Since joining Scotty’s in 2017, Elizabeth and Isabelle have taken part in a number of fun, community-focussed events with other bereaved military children who can relate to them and understand what they’re going through, as well as receiving support through family respite breaks, gifts and vouchers, educational grants and one-to-one bereavement support. 

Vicky sitting with her two girls

“Scotty’s support the girls in a lot of ways. They send lovely Christmas presents and birthday presents, plus vouchers when it's the anniversary of Tom's passing, which mean that I don't have to cook and we can all go out and we can just relax together. We go to the Winter Festival every year as well, which the girls absolutely love, and we've had the opportunity to go on some Scotty Breaks too. We normally go with friends or family who also knew Tom, so we use it as an opportunity to remember him, chat about him and share some of our favourite stories and the silly things he used to do with the girls. It’s a great chance to spend some quality time together and just think about him.”

Elizabeth holding her Scotty's birthday presents

Making friends who understand

"Scotty’s has been part of the girls’ lives for as long as they can remember. They really enjoy spending time with the other children and always have a really lovely time at the Winter Festival and other events they attend. It’s a great opportunity to smile and have a laugh with hundreds of other children who all understand each other. We always know Scotty’s are there if we need some help, some support or even just advice. The charity also offers grants for things like extracurricular activities, so thanks to Scotty’s support, Elizabeth is having harp lessons and she absolutely loves it. Being a single parent can be quite difficult to manage at times, and the girls having those opportunities that they wouldn’t otherwise have is brilliant.”

Elizabeth and Isabelle on a Scotty break

Isabelle’s favourite part of Scotty’s support is the events she gets to attend with other bereaved military children, just like her. 

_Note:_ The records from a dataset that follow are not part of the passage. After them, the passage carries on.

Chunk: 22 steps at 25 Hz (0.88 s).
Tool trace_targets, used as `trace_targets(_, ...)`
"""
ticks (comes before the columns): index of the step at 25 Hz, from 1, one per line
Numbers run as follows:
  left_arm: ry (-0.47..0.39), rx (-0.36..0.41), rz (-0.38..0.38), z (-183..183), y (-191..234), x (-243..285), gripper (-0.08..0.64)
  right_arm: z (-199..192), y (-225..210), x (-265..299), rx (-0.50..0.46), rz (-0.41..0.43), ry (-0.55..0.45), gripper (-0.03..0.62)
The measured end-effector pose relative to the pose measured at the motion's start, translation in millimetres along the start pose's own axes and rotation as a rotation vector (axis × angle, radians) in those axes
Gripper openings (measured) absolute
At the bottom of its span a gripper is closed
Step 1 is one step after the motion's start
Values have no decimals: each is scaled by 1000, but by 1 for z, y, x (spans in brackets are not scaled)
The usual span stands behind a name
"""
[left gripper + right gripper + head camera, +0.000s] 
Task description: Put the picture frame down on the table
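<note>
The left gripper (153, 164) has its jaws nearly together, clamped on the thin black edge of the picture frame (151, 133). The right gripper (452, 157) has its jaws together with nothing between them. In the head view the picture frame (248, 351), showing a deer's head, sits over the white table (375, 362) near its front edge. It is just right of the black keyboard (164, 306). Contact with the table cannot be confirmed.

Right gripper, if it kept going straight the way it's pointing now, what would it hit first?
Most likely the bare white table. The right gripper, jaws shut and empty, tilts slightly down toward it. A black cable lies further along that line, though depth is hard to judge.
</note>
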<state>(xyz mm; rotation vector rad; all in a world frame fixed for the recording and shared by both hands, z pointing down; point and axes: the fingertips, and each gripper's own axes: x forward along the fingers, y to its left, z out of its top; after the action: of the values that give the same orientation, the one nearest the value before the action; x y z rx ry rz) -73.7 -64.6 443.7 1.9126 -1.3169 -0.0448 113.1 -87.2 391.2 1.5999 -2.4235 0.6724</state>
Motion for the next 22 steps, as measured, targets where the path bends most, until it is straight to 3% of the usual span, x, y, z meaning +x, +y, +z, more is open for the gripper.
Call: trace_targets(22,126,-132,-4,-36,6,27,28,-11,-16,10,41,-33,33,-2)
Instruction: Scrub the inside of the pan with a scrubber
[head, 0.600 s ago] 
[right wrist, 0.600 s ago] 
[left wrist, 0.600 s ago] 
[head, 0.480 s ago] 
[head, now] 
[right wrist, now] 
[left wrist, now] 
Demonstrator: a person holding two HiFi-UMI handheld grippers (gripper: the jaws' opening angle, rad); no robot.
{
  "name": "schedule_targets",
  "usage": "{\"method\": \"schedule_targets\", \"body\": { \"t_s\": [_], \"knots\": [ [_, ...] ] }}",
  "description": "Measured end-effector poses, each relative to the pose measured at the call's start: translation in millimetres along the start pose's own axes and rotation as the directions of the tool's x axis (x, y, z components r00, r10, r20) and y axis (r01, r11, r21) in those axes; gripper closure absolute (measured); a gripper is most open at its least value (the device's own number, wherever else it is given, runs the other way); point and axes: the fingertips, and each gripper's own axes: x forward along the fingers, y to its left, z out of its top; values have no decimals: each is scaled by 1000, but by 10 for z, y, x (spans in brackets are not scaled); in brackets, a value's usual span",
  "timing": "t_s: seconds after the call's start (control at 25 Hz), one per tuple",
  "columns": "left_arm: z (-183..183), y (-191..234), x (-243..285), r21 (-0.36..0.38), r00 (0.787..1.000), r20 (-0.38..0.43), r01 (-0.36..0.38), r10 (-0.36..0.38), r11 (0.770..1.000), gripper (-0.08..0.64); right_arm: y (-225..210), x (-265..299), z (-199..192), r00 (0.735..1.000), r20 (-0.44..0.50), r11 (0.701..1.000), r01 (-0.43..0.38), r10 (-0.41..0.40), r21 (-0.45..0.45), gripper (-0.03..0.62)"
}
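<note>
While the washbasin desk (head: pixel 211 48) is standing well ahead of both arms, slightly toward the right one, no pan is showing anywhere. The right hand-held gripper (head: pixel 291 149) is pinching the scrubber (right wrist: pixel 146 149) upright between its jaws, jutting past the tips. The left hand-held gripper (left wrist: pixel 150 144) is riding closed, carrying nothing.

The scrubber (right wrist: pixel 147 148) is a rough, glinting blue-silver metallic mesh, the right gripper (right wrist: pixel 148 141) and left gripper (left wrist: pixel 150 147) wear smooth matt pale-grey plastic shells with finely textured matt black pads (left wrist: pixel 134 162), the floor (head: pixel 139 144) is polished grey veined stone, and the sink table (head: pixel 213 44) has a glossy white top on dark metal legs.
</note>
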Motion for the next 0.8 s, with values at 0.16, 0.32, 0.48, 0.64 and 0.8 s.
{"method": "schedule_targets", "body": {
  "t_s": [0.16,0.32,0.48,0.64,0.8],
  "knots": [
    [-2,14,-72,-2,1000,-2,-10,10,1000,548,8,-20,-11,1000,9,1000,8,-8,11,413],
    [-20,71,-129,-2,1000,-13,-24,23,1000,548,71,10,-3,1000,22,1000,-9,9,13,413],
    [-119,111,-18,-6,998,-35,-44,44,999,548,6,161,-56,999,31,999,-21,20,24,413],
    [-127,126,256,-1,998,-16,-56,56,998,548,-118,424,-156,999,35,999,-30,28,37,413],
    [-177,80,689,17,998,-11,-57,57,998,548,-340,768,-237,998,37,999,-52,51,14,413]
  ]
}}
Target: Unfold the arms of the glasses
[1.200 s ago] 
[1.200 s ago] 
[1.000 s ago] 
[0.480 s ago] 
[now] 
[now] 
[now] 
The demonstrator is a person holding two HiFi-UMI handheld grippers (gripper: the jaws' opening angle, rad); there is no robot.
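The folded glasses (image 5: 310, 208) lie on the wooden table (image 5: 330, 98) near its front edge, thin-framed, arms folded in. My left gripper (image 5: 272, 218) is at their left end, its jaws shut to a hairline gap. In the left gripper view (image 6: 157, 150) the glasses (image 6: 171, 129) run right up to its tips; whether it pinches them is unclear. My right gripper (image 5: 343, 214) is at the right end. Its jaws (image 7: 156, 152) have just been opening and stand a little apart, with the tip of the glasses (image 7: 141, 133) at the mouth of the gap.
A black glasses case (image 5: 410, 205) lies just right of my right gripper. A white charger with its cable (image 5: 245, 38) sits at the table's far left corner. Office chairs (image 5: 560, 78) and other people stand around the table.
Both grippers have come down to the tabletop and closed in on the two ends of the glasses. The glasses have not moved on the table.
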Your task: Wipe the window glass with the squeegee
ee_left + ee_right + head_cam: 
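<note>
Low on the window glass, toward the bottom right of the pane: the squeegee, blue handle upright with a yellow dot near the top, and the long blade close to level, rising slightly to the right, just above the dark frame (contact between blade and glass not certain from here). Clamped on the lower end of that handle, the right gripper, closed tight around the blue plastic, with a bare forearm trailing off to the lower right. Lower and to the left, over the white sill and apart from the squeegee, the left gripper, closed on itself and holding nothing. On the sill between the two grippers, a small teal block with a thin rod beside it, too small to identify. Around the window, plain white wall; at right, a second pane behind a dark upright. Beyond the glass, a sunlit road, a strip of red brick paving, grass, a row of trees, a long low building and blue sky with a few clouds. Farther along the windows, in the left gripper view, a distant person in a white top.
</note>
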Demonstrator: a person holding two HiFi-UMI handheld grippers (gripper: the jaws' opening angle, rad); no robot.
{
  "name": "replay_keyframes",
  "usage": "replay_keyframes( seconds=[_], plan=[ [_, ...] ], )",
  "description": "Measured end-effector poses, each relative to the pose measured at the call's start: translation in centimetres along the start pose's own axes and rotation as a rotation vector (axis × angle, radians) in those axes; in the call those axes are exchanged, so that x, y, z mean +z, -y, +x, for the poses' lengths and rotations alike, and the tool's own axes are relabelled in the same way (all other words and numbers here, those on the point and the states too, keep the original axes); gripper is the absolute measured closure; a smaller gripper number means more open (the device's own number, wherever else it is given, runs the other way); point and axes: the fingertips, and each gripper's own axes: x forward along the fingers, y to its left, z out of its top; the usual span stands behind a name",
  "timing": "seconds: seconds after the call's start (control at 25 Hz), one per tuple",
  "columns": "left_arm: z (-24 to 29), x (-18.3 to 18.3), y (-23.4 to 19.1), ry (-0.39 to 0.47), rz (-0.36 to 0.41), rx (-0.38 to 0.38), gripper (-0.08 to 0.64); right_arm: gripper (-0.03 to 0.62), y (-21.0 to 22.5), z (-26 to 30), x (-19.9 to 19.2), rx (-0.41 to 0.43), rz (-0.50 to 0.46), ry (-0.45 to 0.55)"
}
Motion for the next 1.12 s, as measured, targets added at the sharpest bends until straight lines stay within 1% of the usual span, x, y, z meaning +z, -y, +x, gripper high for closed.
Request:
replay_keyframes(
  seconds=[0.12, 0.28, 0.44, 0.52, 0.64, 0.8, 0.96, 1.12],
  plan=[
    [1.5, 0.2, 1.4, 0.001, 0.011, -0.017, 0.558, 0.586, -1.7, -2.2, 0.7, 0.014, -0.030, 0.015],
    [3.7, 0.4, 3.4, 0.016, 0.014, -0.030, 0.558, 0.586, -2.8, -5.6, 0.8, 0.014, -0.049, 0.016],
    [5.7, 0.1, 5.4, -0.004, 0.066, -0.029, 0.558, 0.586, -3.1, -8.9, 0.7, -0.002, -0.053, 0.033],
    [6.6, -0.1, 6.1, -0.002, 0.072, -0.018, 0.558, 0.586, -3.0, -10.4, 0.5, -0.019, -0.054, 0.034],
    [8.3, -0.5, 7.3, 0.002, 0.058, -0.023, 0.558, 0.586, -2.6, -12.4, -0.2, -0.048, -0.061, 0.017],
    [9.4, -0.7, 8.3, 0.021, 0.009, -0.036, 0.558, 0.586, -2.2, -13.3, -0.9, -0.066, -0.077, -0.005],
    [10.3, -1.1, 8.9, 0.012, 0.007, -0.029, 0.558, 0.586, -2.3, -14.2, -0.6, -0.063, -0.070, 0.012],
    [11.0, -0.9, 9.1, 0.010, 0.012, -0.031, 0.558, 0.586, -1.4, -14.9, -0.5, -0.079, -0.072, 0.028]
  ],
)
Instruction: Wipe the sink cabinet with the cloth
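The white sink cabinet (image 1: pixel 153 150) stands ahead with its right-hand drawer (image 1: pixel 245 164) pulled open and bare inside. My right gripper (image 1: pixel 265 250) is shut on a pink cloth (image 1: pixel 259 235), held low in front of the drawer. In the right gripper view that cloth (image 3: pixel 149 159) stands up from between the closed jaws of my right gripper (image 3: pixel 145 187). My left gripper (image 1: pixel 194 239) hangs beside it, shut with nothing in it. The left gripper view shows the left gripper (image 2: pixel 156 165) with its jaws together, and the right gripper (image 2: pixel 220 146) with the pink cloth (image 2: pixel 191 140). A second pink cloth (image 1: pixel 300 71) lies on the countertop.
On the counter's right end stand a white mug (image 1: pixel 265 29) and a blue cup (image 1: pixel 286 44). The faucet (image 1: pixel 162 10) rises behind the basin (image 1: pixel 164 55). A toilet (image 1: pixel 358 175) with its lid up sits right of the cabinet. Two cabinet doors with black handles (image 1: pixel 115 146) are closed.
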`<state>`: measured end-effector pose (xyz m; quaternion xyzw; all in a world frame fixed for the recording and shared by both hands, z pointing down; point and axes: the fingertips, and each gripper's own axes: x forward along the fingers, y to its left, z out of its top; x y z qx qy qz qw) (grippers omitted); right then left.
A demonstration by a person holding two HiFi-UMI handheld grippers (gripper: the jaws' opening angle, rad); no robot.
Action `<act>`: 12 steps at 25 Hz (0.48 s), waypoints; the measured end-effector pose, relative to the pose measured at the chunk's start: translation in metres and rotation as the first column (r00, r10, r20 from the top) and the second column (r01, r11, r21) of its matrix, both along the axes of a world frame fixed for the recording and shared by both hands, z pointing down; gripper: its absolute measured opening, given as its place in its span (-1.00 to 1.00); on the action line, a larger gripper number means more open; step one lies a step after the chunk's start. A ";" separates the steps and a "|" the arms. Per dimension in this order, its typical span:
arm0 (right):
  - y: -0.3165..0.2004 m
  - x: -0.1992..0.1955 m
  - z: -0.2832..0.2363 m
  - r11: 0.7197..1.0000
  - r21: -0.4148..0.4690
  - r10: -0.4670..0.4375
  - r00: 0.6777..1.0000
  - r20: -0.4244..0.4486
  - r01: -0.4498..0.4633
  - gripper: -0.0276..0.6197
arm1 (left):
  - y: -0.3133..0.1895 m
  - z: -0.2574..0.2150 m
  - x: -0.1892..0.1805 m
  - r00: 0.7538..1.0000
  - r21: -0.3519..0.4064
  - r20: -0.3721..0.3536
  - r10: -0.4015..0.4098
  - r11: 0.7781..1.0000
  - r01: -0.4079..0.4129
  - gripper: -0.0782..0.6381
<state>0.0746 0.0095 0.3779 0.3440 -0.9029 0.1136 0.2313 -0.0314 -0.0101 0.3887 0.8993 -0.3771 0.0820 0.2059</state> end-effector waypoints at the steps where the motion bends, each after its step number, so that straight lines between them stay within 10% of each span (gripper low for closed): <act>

She says: “Scotty’s supports us by helping us make new friends, meet new people, and also go to lots of special events like Remembrance. I was the youngest Scotty’s Member at the London Remembrance parade last year. I was on TV and in the newspaper, which was really exciting, but I also felt very nervous. I was okay with it though because I knew my mum was there and better a life with challenges than no life at all. What’s life without adventure and little bumps on the way?”

Isabelle wearing a bearskin cap at Remembrance

About Scotty’s Little Soldiers

Scotty’s Little Soldiers is a charity dedicated to supporting children and young people, 0 to 25 years, who have experienced the death of a parent who served in the British Armed Forces.   

Inspired by the experience of Army widow Nikki Scott, following the death of her husband, Corporal Lee Scott, in Afghanistan in 2009, the charity, which was set up in 2010, provides support and guidance to hundreds of bereaved military children and young people throughout their childhood. 

When a young person joins Scotty’s, they become a member and are supported until their 25th birthday. Whether it be one-to-one bereavement support, a respite break with the family, an opportunity to meet others in a similar situation, or access to extracurricular activities, Scotty’s is always there for its members to ensure they don’t feel alone.

Scotty’s currently support over 670 bereaved military children and young people and has a long-term goal to support over 1,000 children annually by 2030.